In its order granting summary judgment to MFS, the district court held that the UCC-1s filed by MFS perfected its security interest in the collateral at issue because the UCC-1s provided notice to third parties. Further, the court found Dopps did not have a security interest in the collateral until November 2000, because the filing of a NOSI with the Kansas Department of Revenue was not the proper way to perfect a security interest in vehicle inventory under Kansas law. Thus, MFS's interest in the vehicles superceded the interest claimed by Dopps. Additionally, the court held that because K.S.A. 84-9-312 was a pure race statute, it was irrelevant whether MFS had knowledge of Dopps' claimed interest in the collateral when MFS filed its UCC-1s.

The district court granted MFS's motion for summary judgment on its claim of conversion and held it was entitled to judgment in the amount of the value of the inventory up to $159,780 plus interest, costs, expenses, and reasonable attorney fees necessary to obtain judgment against Thole and TNT to be determined at a later date. The only issue reserved for trial was whether an agreement existed between Dopps and MFS that would allow Dopps to offset MFS's judgment, which was the subject of Dopps' counterclaim. This issue is not germane to this appeal.

Dopps had previously filed a cross-claim against Thole and TNT and a counter-claim against MFS. He was awarded judment on the cross-claim in the amount of $200,000. The counter-claim against MFS proceeded to trial where judgment was granted in favor of MFS and against Dopps. Neither the cross-claim nor the counter-claim are germane to this appeal.

Dopps disputed the proposed journal entry of judgment prepared by MFS on the basis that MFS did not properly set forth the value of the collateral at issue. To resolve the issue, MFS set forth trial testimony by Dopps that the value of the vehicles he had taken was in excess of $410,587.82. This amount was reached by adding the total amount of the vehicles included on Exhibit H at trial, to which Dopps testified included a list of all the vehicles taken by him. Ultimately, the court agreed and entered judgment against Dopps in the amount of $159,780 plus interest, costs, expenses, and reasonable attorney fees.

Based upon the district court's prior rulings, MFS moved for an award of attorney fees in the amount of $102,494.07. Dopps' counsel stipulated the amount of fees was reasonable but objected to the existence of an award. Based upon the stipulation and a finding by the district court that all of the attorney fees incurred by MFS were part of the collection process for the original loan, MFS was awarded its requested attorney fees.

In granting partial summary judgment to MFS, the district court determined that it had a perfected security interest in the collateral which superceded Dopps' interest in the collateral.

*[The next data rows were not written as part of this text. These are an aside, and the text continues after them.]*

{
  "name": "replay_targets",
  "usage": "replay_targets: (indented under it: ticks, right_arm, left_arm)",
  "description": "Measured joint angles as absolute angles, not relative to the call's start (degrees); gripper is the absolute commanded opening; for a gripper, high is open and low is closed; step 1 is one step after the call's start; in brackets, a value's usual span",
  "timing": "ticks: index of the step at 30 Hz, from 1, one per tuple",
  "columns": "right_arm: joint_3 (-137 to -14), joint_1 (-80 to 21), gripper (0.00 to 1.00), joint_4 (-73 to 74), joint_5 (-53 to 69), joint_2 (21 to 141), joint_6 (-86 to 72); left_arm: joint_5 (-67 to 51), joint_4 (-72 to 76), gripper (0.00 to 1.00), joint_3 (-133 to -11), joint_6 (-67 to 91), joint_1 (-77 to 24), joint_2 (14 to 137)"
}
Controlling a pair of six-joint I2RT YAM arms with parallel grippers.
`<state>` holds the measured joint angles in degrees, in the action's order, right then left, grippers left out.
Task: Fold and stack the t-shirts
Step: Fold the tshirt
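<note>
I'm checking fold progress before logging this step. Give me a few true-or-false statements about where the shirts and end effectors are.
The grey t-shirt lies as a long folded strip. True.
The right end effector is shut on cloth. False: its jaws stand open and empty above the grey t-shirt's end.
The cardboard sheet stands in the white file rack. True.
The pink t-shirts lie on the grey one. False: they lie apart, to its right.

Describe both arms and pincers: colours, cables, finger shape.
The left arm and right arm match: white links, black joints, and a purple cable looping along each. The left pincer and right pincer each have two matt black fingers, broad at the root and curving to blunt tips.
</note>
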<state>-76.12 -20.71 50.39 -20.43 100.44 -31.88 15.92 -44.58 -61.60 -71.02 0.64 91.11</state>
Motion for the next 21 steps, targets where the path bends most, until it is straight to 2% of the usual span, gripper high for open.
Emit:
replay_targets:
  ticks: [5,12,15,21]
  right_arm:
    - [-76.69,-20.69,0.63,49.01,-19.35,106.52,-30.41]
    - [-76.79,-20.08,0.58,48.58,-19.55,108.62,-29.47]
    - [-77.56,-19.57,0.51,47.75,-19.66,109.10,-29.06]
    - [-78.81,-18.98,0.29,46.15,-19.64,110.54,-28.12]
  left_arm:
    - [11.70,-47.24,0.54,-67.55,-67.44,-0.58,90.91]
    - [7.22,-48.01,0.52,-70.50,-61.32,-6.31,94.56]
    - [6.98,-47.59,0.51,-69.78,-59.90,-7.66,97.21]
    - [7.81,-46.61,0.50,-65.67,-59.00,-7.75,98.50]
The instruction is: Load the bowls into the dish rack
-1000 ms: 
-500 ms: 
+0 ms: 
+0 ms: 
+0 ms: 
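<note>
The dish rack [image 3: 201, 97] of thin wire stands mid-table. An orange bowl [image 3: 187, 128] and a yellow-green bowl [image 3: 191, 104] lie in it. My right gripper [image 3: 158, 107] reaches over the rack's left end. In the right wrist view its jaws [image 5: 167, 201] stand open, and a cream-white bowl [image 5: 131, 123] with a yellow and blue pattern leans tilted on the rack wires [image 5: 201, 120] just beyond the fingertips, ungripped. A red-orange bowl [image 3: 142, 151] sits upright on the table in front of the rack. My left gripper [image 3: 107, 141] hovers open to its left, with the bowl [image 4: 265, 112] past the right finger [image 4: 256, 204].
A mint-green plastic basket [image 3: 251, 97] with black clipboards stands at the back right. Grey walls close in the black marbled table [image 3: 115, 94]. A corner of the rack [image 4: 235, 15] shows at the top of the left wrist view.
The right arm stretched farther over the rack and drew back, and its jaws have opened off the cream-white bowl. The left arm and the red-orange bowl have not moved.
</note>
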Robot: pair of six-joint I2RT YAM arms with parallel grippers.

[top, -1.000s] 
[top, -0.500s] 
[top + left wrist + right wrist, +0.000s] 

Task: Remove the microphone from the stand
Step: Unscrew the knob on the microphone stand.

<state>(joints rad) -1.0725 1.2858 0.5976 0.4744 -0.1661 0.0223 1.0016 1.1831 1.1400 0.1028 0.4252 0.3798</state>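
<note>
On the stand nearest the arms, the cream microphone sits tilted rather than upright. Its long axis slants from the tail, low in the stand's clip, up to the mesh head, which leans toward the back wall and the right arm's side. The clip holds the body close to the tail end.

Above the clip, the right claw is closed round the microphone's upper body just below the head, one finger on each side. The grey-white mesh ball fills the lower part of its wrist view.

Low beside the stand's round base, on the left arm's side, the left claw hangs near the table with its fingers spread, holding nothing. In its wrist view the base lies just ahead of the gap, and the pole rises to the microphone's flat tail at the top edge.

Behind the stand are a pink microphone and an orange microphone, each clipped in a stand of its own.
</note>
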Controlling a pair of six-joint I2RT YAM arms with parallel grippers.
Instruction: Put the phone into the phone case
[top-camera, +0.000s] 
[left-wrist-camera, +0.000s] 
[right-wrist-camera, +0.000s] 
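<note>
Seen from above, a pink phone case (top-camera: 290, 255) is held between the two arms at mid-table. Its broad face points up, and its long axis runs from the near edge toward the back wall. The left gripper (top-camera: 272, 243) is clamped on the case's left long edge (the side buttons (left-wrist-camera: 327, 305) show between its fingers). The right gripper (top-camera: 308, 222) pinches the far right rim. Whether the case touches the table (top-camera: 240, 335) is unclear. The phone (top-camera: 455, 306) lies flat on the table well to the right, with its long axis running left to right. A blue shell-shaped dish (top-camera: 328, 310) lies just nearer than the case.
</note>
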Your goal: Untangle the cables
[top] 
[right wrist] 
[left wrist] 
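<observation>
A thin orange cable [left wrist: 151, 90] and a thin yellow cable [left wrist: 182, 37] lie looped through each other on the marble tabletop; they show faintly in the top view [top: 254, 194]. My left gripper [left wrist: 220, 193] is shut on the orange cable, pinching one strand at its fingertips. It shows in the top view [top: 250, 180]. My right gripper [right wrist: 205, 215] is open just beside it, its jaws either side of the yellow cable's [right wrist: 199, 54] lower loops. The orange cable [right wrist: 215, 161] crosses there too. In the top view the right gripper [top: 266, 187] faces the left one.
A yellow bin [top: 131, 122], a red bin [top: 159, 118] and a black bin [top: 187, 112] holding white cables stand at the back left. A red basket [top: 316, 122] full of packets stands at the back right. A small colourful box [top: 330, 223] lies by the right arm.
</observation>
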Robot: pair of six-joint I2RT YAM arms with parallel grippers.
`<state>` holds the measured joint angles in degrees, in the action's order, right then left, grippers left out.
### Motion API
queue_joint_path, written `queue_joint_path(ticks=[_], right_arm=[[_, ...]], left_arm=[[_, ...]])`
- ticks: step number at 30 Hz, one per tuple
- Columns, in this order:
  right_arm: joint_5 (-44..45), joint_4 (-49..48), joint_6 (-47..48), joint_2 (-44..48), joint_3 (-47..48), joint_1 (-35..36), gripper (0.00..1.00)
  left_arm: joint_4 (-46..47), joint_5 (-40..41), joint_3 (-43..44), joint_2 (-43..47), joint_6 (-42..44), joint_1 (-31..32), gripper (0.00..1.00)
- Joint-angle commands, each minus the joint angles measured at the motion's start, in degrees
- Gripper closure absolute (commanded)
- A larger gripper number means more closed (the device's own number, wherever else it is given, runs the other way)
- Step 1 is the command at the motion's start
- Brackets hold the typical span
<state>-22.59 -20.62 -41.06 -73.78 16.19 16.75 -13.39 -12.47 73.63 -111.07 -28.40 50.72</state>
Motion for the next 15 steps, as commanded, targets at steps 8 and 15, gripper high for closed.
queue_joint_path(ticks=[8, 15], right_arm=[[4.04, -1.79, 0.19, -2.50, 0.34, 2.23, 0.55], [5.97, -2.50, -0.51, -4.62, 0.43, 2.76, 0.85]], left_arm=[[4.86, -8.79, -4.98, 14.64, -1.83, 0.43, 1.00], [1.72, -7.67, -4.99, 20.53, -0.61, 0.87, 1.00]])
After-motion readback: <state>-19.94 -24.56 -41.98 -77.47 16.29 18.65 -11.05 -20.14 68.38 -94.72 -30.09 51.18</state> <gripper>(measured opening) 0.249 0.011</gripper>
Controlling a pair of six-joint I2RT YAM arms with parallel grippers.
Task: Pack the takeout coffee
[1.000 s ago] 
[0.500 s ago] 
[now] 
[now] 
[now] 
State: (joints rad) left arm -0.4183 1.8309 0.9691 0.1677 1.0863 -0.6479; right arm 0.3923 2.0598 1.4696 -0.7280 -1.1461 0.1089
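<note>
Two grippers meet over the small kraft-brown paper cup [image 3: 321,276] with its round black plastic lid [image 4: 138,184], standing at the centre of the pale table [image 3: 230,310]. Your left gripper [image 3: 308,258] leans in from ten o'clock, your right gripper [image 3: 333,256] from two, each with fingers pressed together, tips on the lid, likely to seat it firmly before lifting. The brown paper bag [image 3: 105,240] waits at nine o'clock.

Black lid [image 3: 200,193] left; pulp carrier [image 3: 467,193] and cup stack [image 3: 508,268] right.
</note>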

On appeal, Dopps makes two arguments in support of his contention that the court's judgment on this issue should be reversed: (1) MFS's UCC-1s are invalid because they include two debtors and only one signature, which did not specifically reflect the representation capacity of the person signing the UCC-1; and (2) the UCC-1s were taken in bad faith.

This court's standard of review for summary judgment is well established. See Mitchell v. City of Wichita, 270 Kan. 56, 59, 12 P.3d 402 (2000). Resolution of this issue involves interpretation of the Uniform Commercial Code. Interpretation of a statute is a question of law and is reviewed de novo. Babe Houser Motor Co. v. Tetreault, 270 Kan. 502, 506, 14 P.3d 1149 (2000).

Three of the four filed financing statements in this case contained the names of two debtors. Each of the financing statements, however, contained only one signature, that of Thole individually. No corporate capacity was indicated. Dopps contends the fact Thole did not sign for each individual debtor rendered the UCC-1s invalid and was detrimental to the issue of putting third parties on notice.

The formal requisites of a financing statement are controlled by K.S.A. 84-9-402. Of particular importance is the fact the financing statement must give the names of the debtor and the secured party, and must be signed by the debtor. K.S.A. 84-9-402(1). Additionally, K.S.A. 84-9-403(4) indicates the financing statements are indexed according to the names of the debtors, not the names of the corporate officers or signatures of the debtors. There is no dispute that more than one debtor may be listed on a single financing statement. See K.S.A. 84-9-403(4) ("names of debtors" clearly establishes multiple debtors may be listed on a single UCC-1).

The purpose of filing a financing statement is to provide a subsequent creditor with notice of a prior security interest. Turnbull Oil, Inc. v. N-B Company, Inc., 24 Kan. App. 2d 266, 269, 943 P.2d 511 (1997). Here, the actual names of the debtors were properly listed and the financing statement was technically signed by Thole, who was the corporate representative of the debtors. Despite the fact the UCC-1s listed multiple debtors and were only signed once, the filed UCC-1s served their purpose to provide notice that the debtor(s) may be financing with respect to the collateral. Dopps was put on notice and had the burden to make further inquiry from the parties concerned before providing financing on the same collateral. See Turnbull, 24 Kan. App. 2d at 269.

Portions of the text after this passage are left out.